TEXTES

L’ar(t)abe contemporain
[Entretiens avec cinq artistes]
« Nul aujourd’hui n’est seulement ceci ou cela, Indien, femme, Musulman, Américain, ces étiquettes ne sont que des points de départ» 
Edward W. Saïd, Culture et impérialisme [Culture and Imperialism, 1993], traduction Paul Chemla, Éditions Fayard / Le Monde diplomatique 2000, p. 464.

 

(Extrait du mémoire de DNSEP)

L’art contemporain arabe, l’art contemporain dans le monde arabe, les artistes arabes,… Ces appellations ne cessent de revenir depuis les révolutions dans la presse, les biennales, les expositions,…

L’art contemporain dit arabe devait-il attendre une révolution pour qu’il soit mis en lumière? pour qu’il soit présent sur la scène internationale? Nous intéressons nous à ces artistes parce qu’ils sont artistes ou parce qu’ils sont arabes? Se cache t-il une signification particulière sous cette étiquette “d’arabe”?

S’il s’agit d’un succès d’une scène artistique, la dénomination “arabe” découle néanmoins un processus de catégorisation et pour les oeuvres et pour les artistes. L’interrogation de ce processus mène à poser différentes questions :

La classification se fonde t-elle sur des distinctions artistiques et esthétiques particulières d’ordre culturel ou religieux décelables au sein de cette création ou sur l’identité de l’artiste? La réponse se trouve t-elle dans les oeuvres, dans le discours qui les légitime, ou dans l’identité de l’artiste? Ce qui nous amène à nous interroger sur les spécificités des oeuvres regroupées sous cette bannière unificatrice.

En effet, le terme arabe est avant tout une dénomination fluctuante. Dans cette recherche, nous l’utiliserons pour une désignation géographique qui correspond au vingt-deux pays de la ligue des États arabes, comprenant toutes les communes et religions minoritaires qui puissent exister dans cette organisation régionale.

Mon propos ne sera pas de proposer une histoire de l’art contemporain dit arabe ou de prouver qu’il existe des artistes arabes mais de comprendre comment “l’Occident” et “l’Orient” participent à sa définition.

Dans la première partie, nous nous concentrerons sur l’approche historique.
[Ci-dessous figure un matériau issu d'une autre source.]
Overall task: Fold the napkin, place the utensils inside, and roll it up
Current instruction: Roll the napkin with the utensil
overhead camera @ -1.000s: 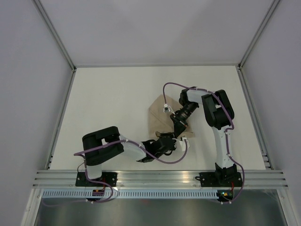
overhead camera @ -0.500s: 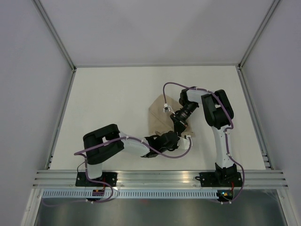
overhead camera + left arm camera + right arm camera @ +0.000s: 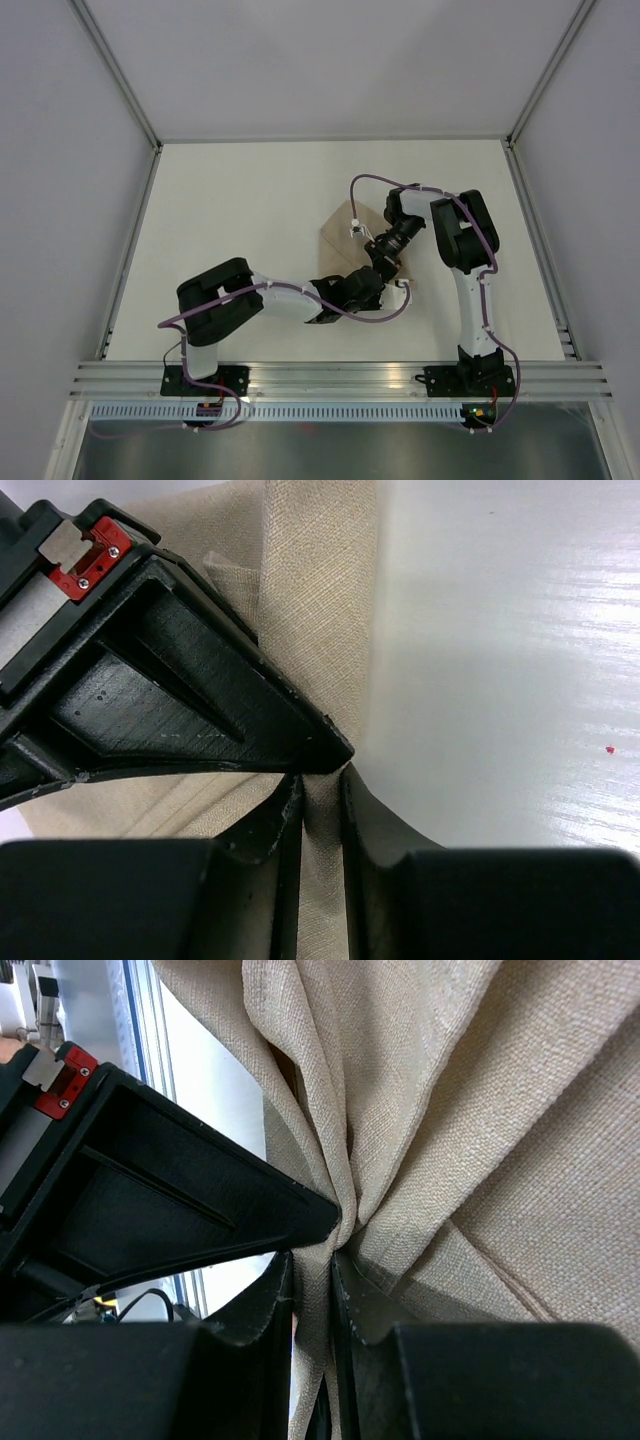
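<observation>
1. Mid-table, right of centre in the top view: the napkin [image 3: 336, 243] lies on the white table [image 3: 230, 210]. Its far part is spread flat, with one corner pointing away from the robot. Its near part is covered by both grippers.
2. The left gripper [image 3: 366, 287] reaches in low from the near left. The right gripper [image 3: 386, 262] comes in from the far right. The two sit just beside each other at the napkin's near-right side.
3. Left wrist view: the left gripper [image 3: 320, 780] has its jaws drawn nearly together. A narrow strip of napkin [image 3: 315, 600] runs between them and touches both sides, so it is gripped. Bare table [image 3: 500, 630] shows to the right of the cloth edge.
4. Right wrist view: the right gripper [image 3: 312, 1260] has its jaws at a narrow slit with the napkin [image 3: 450, 1110] bunched into it, pinched firmly. Creases fan out from the pinch point across the cloth.
</observation>
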`<state>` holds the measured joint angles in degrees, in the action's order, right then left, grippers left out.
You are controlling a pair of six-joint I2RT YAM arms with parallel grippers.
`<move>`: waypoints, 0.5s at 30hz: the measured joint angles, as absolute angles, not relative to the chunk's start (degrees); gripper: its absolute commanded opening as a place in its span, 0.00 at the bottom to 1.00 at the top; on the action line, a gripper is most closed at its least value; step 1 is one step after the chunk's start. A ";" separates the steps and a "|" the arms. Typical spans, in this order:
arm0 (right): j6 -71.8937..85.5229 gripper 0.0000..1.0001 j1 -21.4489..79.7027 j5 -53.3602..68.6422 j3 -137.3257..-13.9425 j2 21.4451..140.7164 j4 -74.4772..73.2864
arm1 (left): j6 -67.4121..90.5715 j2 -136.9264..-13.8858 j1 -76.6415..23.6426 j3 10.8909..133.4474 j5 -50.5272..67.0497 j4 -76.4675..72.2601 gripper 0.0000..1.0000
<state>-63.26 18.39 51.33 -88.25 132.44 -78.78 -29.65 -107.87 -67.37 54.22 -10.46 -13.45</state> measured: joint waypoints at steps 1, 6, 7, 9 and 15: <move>-62.70 0.26 18.33 51.31 -88.05 132.25 -78.41 | -29.43 -107.87 -67.07 54.57 -9.74 -12.86 0.02; -58.92 0.47 18.15 50.04 -84.75 128.22 -74.76 | -27.99 -107.98 -65.19 56.29 -4.69 -10.24 0.02; -58.04 0.48 18.15 49.52 -83.88 126.93 -73.73 | -27.68 -108.01 -64.77 56.55 -3.75 -9.85 0.02; -56.31 0.51 18.17 48.10 -82.54 124.40 -71.16 | -27.03 -108.20 -64.16 57.23 -1.85 -9.26 0.02; -50.98 0.59 17.89 44.77 -78.70 118.13 -62.83 | -25.32 -108.88 -62.54 58.74 1.61 -7.94 0.02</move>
Nous verrons comment ce processus de catégorisation est né dans l’art contemporain, et son apparition en ce qui concerne l’art contemporain dit arabe.

Par la suite, nous analyserons quelques pièces d’artistes femmes “arabes” en se basant sur leurs paroles.

J’ai choisi de m’entretenir avec des artistes femmes issue d’une culture arabe d’une génération allant de trente à cinquante ans, dont le travail plastique m’intéresse, et qui tourne autour de la question de l’identité qu’elle soit individuelle ou collective, actrices dans le champ de l’art contemporain, et qui parfois avaient participé à des événements catégorisés “arabe”.

Nous précisons qu’il ne s’agit en aucun cas d’une enquête représentative ni exhaustive, mais d’en savoir plus directement sur des singularités et avoir une véritable visibilité sur la scène artistique.

Cette démarche relève plutôt de la curiosité de recueillir des positions et réflexions qui me permettront de savoir comment je me définis, en fonction de quoi et par rapport à quoi, confirmer ou au contraire infirmer un ouï-dire, une rumeur, une hypothèse, une chronologie, et me faire découvrir des relations inédites, inattendues, entre des personnes.

En les interrogeant d’abord sur leur statut de femme, de femme artiste et de femme artiste issue d’une culture “arabe” pour arriver à une position d’un individu, ensuite trouver un lien ou pas entre son identité et sa pratique, en général, la parole de l’artiste.

Interviewer une artiste par des questions relatives à l’identité, la renvoie à son histoire personnelle, un vécu particulier. Cet autrui (moi) qui interroge, s’intéresse à cette artiste là parce qu’elle vient de quelque part et qu’elle se situe quelque part.

Les travaux d’autres artistes pas cités ici ont également comptés pour moi, leurs paroles n’apparaissent pas dans cette recherche en raison d’un refus d’échange de leur part, par manque d’intérêt ou d’adhésion à cette question là, ou par manque de disponibilité, néanmoins, leurs oeuvres ont parallèlement nourri ma réflexion.